--- PROBLEM TO WORK ON ---
Each line below with the word "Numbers" needs to be copied.

[Opening SUPPLIED DATA section]

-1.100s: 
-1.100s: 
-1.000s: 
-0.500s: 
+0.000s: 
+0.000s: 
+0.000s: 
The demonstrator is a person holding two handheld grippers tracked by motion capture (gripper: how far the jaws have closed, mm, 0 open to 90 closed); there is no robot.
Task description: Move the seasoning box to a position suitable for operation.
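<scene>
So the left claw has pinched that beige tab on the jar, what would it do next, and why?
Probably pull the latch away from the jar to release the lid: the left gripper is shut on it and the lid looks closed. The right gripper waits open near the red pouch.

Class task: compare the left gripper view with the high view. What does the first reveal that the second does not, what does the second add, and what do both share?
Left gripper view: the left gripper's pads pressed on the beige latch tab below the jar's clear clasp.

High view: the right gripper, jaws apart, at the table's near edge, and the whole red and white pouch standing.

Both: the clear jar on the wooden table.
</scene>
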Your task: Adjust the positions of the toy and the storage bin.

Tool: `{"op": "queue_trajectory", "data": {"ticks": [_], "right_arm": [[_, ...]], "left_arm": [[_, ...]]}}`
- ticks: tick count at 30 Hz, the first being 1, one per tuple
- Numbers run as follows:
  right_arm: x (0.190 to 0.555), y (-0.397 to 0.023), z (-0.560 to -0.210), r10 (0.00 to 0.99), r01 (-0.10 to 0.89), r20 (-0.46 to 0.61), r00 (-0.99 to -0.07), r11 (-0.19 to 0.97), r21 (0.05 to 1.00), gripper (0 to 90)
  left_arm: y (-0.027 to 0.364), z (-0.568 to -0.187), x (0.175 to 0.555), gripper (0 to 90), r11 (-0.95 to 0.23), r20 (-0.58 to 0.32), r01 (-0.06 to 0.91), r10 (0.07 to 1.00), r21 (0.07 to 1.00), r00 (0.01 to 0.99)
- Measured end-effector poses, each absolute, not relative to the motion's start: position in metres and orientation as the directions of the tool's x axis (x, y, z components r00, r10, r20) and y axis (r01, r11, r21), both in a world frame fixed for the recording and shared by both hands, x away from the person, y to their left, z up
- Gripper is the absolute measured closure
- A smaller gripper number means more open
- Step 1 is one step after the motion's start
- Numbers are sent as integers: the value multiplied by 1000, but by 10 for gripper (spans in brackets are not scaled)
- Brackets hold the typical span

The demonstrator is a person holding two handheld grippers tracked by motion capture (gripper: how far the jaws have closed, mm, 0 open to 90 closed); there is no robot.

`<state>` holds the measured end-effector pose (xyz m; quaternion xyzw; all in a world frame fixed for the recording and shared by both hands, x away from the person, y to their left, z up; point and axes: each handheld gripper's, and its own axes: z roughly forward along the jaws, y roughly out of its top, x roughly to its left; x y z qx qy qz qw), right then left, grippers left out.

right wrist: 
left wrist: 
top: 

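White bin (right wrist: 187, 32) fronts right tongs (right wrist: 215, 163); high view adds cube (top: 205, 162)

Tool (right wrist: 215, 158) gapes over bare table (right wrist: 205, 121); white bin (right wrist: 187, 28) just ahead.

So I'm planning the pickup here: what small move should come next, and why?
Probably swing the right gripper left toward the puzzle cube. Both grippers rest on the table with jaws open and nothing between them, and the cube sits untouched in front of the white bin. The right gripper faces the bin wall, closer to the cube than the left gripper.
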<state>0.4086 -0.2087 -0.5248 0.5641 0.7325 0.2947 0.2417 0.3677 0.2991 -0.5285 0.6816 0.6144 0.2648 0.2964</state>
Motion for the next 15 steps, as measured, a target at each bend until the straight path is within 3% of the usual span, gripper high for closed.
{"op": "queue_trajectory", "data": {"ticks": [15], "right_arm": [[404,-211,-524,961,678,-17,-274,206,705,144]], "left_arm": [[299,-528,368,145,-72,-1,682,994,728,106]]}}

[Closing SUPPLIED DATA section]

--- ANSWER SPACE ---
- Numbers run as follows:
- Numbers are sent as integers: the value multiplied by 1000, but by 10 for gripper (spans in brackets are not scaled)

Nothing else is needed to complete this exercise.